Que porte sur ses eaux mouvementées

Le fleuve incessant de la vie,

Des vies !

 

IV.

Ce voile léger du silence

Flottant sous le souffle invisible de la brise

Comme une révélation tangible d’un dieu caché

Derrières les formes, les sons et les mots,

Et désireux d’en boire toute la beauté.

 

Et cette Poésie flamboyante,

Chatoiement impérissable de l’âme,

Rayonnante dans son essentielle mobilité,

Planant sur son visage enfin accalmi

En signe palpable, en symbole céleste

D’élection !

 

V.

 

Et vient le vent du soir

Pour démêler les nœuds de tes cheveux rebelles

Comme un souffle de Dieu

Pour tendre le tissu blanc de l’éternité

Sur cette voix rédimée,

Pour surprendre l’évidence séraphique

Qui nous habite.

 

VI.

 

Toi, Volodia, toi qui savais,

En ta saignante intimité,

Que toute poésie

Est un aérien ordonnancement du monde,

Un avancement irrésistible du cœur qui sait aimer

Vers la résurrection

De la haute lumière

Qui vient d’un absolu

En nous semé dès l’origine !

 

Que de soupirs, de cris, de révoltes, de pleurs,

D’amour, d’inquiétude, d’enthousiasme

Dans la claire toile de tes chants

Que ta voix, déesse simple du quotidien, a tissée.

 

 

VII.

Toi qui, en te perdant dans le tissage de la miséricorde

Retrouvais spontanément les secrets du Ciel

Tissant le sens sacré

De l’existence !

 

Adieu, Ami,

Ainsi, à l’heure choisie par l’Ange,

Nous nous effaçons pour rejoindre

L’Arbre de la Vie sans mort

Ni souillure !

 

Attends-moi, là,

Debout, tendre, léger, souriant

A  l’ombre de ses branches immortelles !...

 

Volodia,

Volodia,

 

Dehors, bleues et éthérées,

Ondoient les cimes gracieuses

Des bouleaux et des sapins

Russes !

Athanase Vantchev de Thracy

 

Paris, le 2 septembre 1980

 

Je dédie ce poème à l’ami, au poète, au compositeur, au barde de l’âme russe.

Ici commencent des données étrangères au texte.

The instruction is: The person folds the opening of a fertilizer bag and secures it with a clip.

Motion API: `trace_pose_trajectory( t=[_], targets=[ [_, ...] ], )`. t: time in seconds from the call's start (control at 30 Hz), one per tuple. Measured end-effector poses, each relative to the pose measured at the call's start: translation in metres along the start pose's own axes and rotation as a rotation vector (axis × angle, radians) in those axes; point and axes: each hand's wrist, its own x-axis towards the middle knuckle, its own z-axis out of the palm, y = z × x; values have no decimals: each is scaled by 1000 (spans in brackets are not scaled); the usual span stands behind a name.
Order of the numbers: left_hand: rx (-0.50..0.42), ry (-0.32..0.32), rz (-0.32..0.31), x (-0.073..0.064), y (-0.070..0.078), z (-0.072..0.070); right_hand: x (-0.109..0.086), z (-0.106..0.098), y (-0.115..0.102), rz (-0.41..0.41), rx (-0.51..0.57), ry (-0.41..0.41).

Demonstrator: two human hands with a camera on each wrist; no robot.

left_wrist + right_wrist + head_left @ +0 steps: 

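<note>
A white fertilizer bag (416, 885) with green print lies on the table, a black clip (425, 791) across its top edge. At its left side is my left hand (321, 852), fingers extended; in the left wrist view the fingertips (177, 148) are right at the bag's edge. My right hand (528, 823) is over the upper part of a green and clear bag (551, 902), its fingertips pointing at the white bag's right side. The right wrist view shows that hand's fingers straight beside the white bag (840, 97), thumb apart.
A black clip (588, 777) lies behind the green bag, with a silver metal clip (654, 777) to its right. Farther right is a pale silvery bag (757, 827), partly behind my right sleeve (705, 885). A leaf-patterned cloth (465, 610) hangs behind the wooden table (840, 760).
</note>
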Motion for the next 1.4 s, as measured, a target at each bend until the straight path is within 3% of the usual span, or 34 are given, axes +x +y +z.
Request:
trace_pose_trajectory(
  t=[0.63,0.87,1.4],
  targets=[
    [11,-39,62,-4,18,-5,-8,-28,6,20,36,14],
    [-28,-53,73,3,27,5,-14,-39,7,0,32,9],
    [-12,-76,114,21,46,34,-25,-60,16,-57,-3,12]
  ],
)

Je me suis permis d’adapter librement les célèbres vers d’Essenine.

 

Glose :

Vladimir Vysotsky (Влади́мир Семёнович Высо́цкий) -  (1938-1980) : le plus célèbre poète et chanteur russe de la seconde moitié du XXe siècle.

Sergueï Alexandrovitch Essénine (Сергей Александрович Есенин) – (1895-1925) : un des plus grands poètes russe qui met fin à ses jours le 28 décembre 1925 à Leningrad. 

François de Montcorbier dit Villon, né en 1431 à Paris, disparu en 1463, est un poète français de la fin du Moyen Âge. Il est probablement l'auteur français le plus connu de cette période. Les romantiques en firent le précurseur des poèmes maudits. Le poète choisira son pseudonyme à partir du nom du chanoine Guillaume Villon, professeur de droit ecclésiastique à Paris, qui le prit en charge alors qu'il était jeune orphelin.

Les seules sources contemporaines dont nous disposons concernant Villon sont, outre ses propres écrits littéraires, six documents administratifs relatifs à ses procès. Ainsi, il faut soigneusement séparer les faits établis avec une quasi-certitude de la « légende Villon » à laquelle il a lui-même largement contribué en se mettant en scène dans ses œuvres.